Oops! Maybe McCain doesn't heart equal pay. He comes up with an awfully weak justification for skipping the vote on (and stating his opposition to) the Ledbetter Fair Pay Act on the grounds that extending the statute of limitations with respect to pay discrimination claims is "um, um, bad for people, and, um, trial lawyers suck." (That's a paraphrase - sorry, but I just can't listen to that clip again - it's that incoherent.) If you haven't followed, the Fair Pay Act was drafted in response to Ledbetter v. Goodyear, in which the Supreme Court ruled that the plaintiff's pay discrimination suit against Goodyear Rubber was invalid because she filed suit more than 180 days after the decision was made to pay her less than men doing the same job. The Fair Pay Act would remedy that situation by making it clear that pay discrimination occurs every time a woman is issued a check that gives her less pay for doing the same work as a man, so that the clock on the statute of limitations starts ticking much later in a worker's career. The act does not, as McCain claims, abolish the statute of limitations, or even extend it; it recognizes that pay discrimination, like so many other forms of bias, can't be isolated to a single incident, and that its harms occur every time a woman gets a paycheck for less money than she deserves - a change that is essential to ensuring equal pay for equal work. So much for McCain's attempt at feminism.

(Oh, and if that doesn't get you pissed, consider this: What kind of campaign would pass over the microphone to a girl wearing a T-shirt reading "John McCain doesn't care about your future"?)

Finally, Markus beat me to it, but I highly recommend this clip of Mark Sanford, the governor of South Carolina and until yesterday considered a VP candidate, screwing up on the important question: "Are there any significant economic differences between what the Bush administration has put forward over these many years, as opposed to, now, what John McCain supports?"

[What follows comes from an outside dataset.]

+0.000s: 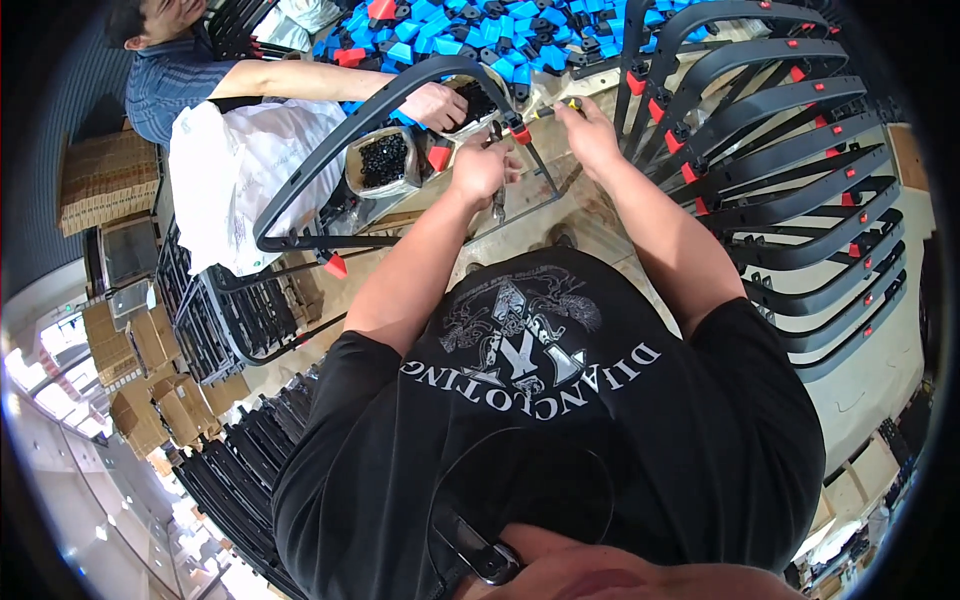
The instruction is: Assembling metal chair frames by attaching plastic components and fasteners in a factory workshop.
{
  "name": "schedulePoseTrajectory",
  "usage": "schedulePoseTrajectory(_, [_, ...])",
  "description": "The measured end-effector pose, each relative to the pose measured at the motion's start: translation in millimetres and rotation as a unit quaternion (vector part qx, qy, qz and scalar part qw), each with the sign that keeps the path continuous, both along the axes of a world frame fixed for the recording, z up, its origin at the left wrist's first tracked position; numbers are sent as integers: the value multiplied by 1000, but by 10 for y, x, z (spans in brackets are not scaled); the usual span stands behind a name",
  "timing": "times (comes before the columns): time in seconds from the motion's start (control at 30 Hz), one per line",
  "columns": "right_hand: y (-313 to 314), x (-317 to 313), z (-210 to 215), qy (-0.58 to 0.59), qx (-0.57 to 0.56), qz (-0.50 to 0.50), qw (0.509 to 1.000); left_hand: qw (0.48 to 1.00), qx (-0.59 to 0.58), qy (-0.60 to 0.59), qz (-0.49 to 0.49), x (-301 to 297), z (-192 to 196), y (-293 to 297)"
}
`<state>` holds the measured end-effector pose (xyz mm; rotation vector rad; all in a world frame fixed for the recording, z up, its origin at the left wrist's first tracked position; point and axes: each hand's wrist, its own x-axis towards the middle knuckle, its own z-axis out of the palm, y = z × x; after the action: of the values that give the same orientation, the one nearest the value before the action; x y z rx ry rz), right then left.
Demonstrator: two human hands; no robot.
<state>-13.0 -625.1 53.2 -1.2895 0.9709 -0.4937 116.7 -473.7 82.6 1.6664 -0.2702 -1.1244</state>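
Note:
My left hand [483, 172] is closed around a dark metal hand tool [498, 208] that sticks out above and below the fist; its exact kind is hard to tell. To the right, my right hand [592, 138] grips a screwdriver [573, 103] with a yellow and black handle, pointing left. Between and beyond the hands stands a black bent-tube frame [350, 128] with a red corner piece [519, 132] near my left fingers. Whether the screwdriver's tip touches the frame cannot be made out.
A co-worker's hand [436, 105] reaches into a container of small black parts [474, 100]. Another such container [384, 160] sits beside a white plastic bag [235, 180]. Blue and black pieces [440, 38] are heaped at the back. Several similar frames [800, 125] are stacked at the right.

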Motion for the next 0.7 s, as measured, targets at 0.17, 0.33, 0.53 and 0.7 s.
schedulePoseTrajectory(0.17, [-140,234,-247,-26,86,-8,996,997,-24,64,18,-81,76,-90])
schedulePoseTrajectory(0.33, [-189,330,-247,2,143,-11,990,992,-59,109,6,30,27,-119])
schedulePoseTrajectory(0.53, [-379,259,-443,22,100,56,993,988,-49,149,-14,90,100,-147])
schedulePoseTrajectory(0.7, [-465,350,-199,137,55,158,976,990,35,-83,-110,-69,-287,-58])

Here are the topical words: "NAFTA," then "earmarks." First, as Blitzer points out, McCain loves NAFTA, but at least he's loved it consistently, which doesn't differentiate him from El Presidente at all. Plus, if we're all about consistency, maybe we should keep that in mind when it comes to McCain's newfound love for the Bush tax cuts, which he voted against way back when. Then, I don't think they get to this, but earmarks are - forgive me for this nerdiness - fiscal policy, and not economic policy in the sense that most folks think of it (think gas prices, jobs, and other mental issues). I'm not sure that John McCain has ever argued that reducing earmarks will create jobs. In fact, he hasn't even claimed that vetoing earmark-laden beers bills will help balance the budget (thus freeing up funds for his other genius economic schemes), reserving that task for "victory savings" from Iraq and Afghanistan. Now, there's some fuzzy math.

That's all for this blooper reel, but one last note: any other DemApples blogger is more than welcome to join in on the fun. Just be sure to tag your posts "McCain Blooper Reel," for the sake of my easy access to the series on a bad day.